» What the task asks
Among the entries, find each line that includes the string "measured" and list it.

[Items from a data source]
'''
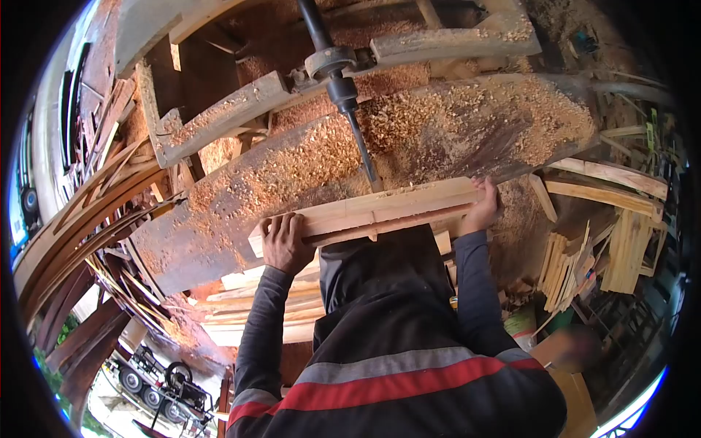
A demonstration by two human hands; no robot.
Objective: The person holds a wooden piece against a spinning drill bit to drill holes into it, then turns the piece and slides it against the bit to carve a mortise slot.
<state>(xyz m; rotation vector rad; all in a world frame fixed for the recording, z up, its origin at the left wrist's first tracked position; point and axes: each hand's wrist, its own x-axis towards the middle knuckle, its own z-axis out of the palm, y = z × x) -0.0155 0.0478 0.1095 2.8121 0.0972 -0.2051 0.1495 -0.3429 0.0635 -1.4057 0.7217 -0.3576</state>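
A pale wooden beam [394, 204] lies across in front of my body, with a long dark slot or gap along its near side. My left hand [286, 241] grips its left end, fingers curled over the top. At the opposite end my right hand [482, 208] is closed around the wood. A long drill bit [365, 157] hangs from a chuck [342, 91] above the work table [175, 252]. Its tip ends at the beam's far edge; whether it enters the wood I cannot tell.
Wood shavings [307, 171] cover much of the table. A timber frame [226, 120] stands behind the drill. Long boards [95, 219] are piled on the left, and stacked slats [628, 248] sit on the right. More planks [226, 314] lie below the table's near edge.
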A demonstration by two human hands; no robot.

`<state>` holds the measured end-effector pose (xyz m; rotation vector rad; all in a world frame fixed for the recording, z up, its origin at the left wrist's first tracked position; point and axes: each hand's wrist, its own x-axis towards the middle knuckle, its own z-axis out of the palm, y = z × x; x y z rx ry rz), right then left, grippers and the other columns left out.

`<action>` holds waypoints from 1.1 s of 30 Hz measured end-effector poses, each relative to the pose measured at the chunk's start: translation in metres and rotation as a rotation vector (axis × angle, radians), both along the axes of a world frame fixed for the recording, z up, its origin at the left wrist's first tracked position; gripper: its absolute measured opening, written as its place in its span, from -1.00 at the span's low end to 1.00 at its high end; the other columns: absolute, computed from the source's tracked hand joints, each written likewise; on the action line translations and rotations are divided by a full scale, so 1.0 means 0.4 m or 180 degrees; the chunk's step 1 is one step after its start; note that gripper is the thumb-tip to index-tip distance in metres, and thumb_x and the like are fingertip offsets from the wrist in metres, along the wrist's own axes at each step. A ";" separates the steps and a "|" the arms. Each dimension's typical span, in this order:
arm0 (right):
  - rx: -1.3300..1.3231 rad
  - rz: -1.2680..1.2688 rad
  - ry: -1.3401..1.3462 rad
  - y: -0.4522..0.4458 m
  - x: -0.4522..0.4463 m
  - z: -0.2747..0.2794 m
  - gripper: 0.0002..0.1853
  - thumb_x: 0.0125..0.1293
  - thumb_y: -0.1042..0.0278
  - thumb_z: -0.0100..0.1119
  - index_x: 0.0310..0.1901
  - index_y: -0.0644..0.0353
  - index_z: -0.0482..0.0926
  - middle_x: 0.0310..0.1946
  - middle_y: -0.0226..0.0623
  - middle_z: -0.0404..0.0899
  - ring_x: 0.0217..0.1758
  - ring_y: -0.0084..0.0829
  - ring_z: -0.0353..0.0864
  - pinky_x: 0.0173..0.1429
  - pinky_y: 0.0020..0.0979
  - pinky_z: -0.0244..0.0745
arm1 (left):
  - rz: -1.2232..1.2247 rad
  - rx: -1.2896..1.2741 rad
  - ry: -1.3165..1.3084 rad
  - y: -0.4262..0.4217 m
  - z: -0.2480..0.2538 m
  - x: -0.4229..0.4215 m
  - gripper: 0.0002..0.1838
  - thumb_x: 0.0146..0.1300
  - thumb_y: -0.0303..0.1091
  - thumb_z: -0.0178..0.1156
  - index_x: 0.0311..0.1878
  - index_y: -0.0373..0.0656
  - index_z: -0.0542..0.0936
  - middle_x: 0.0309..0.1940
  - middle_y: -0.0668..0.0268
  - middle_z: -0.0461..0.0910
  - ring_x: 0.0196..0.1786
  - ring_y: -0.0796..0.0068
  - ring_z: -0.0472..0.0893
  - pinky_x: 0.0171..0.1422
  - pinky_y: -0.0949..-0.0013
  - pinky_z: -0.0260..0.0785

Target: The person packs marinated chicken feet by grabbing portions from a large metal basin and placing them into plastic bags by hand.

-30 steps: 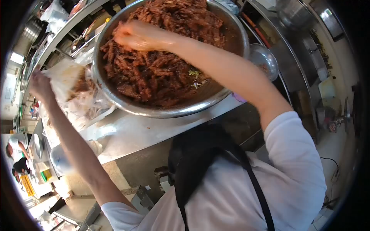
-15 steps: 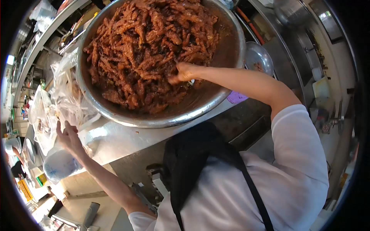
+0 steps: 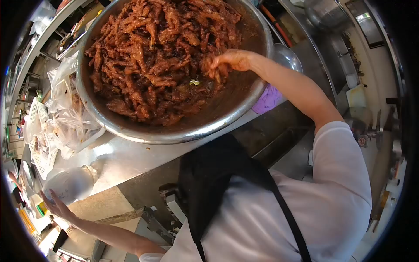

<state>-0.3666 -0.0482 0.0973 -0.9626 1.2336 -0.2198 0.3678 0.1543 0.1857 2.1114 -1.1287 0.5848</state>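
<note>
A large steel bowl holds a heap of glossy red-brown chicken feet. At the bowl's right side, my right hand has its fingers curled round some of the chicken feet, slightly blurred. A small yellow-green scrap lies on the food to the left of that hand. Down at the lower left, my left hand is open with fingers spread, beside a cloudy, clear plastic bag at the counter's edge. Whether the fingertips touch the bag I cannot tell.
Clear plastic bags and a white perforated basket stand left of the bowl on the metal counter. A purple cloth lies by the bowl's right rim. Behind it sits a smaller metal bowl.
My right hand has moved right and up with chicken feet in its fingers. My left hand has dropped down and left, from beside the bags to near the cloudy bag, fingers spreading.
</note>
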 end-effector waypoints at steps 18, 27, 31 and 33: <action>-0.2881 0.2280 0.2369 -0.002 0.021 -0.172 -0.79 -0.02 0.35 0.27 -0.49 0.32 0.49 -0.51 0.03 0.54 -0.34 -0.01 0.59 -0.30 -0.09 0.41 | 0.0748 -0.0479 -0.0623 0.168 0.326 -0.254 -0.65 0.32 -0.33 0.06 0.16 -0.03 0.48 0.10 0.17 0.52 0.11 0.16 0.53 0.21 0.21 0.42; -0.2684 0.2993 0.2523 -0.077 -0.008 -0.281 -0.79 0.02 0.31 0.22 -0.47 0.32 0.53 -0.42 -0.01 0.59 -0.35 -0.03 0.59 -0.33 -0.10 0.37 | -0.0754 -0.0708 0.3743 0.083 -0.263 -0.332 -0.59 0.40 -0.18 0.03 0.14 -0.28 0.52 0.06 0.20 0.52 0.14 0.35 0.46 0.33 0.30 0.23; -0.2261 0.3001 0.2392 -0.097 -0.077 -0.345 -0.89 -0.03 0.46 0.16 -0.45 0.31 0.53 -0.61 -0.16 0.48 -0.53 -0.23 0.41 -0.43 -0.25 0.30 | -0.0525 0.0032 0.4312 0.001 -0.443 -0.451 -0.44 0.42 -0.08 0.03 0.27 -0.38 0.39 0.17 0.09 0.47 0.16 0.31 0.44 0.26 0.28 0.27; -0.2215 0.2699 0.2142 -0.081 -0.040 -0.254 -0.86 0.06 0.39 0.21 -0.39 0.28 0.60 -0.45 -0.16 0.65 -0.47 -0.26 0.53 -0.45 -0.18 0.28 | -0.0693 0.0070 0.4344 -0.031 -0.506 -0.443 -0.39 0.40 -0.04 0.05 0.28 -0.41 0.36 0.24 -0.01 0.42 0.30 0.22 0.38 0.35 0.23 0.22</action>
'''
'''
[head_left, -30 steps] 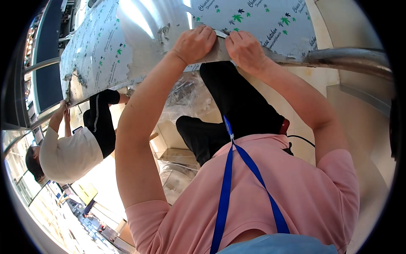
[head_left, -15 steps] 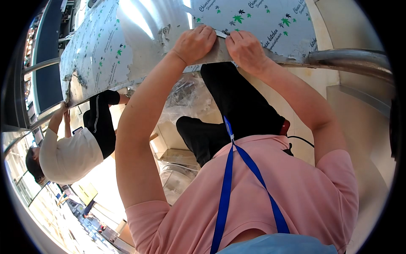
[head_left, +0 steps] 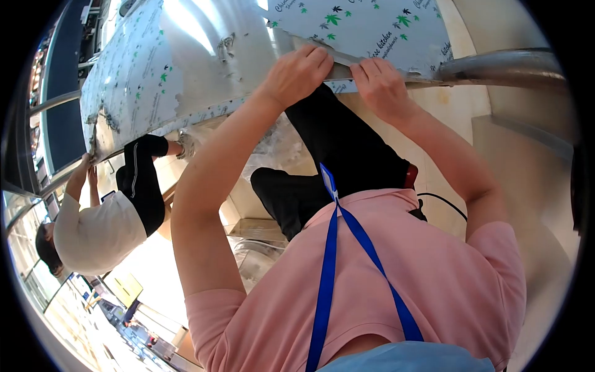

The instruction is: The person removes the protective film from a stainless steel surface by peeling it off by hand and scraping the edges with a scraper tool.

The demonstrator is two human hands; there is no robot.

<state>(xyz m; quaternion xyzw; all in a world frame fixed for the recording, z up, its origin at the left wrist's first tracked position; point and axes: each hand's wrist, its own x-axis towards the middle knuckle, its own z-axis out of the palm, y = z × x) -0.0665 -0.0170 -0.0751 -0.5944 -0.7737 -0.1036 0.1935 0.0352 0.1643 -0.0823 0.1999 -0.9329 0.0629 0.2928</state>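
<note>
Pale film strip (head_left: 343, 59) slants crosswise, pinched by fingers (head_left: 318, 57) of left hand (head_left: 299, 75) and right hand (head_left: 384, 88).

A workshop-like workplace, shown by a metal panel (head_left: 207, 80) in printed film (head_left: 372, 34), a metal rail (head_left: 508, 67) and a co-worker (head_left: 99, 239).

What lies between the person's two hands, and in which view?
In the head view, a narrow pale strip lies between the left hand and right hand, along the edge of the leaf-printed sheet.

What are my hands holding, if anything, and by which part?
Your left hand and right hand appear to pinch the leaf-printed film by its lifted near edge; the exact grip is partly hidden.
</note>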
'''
» Task result
`<state>` holds the measured end-effector pose (xyz m; rotation vector rad; all in a world frame fixed for the recording, z up, its origin at the left wrist's first tracked position; point and axes: each hand's wrist, its own x-axis towards the middle knuckle, its own z-axis out of the palm, y = z × x; x y z rx ry rz), right then left, grippers and the other columns left out.
`<action>` holds waypoints from 1.1 s of 30 Hz measured end-effector poses, each relative to the pose measured at the chunk's start: translation in metres and rotation as a rotation vector (axis × angle, radians), both along the axes of a world frame fixed for the recording, z up, its origin at the left wrist's first tracked position; gripper: its absolute measured opening, written as its place in its span, from -1.00 at the span's low end to 1.00 at its high end; the other columns: absolute, computed from the source's tracked hand joints, each written likewise; on the action line translations and rotations are divided by a full scale, so 1.0 means 0.4 m or 180 degrees; the chunk's step 1 is one step after its start; note that gripper is the thumb-tip to index-tip distance in metres, and thumb_x and the like are fingertip offsets from the wrist in metres, along the wrist's own axes at each step. A ";" separates the steps and a "|" the arms. Each dimension's typical span, in this order:

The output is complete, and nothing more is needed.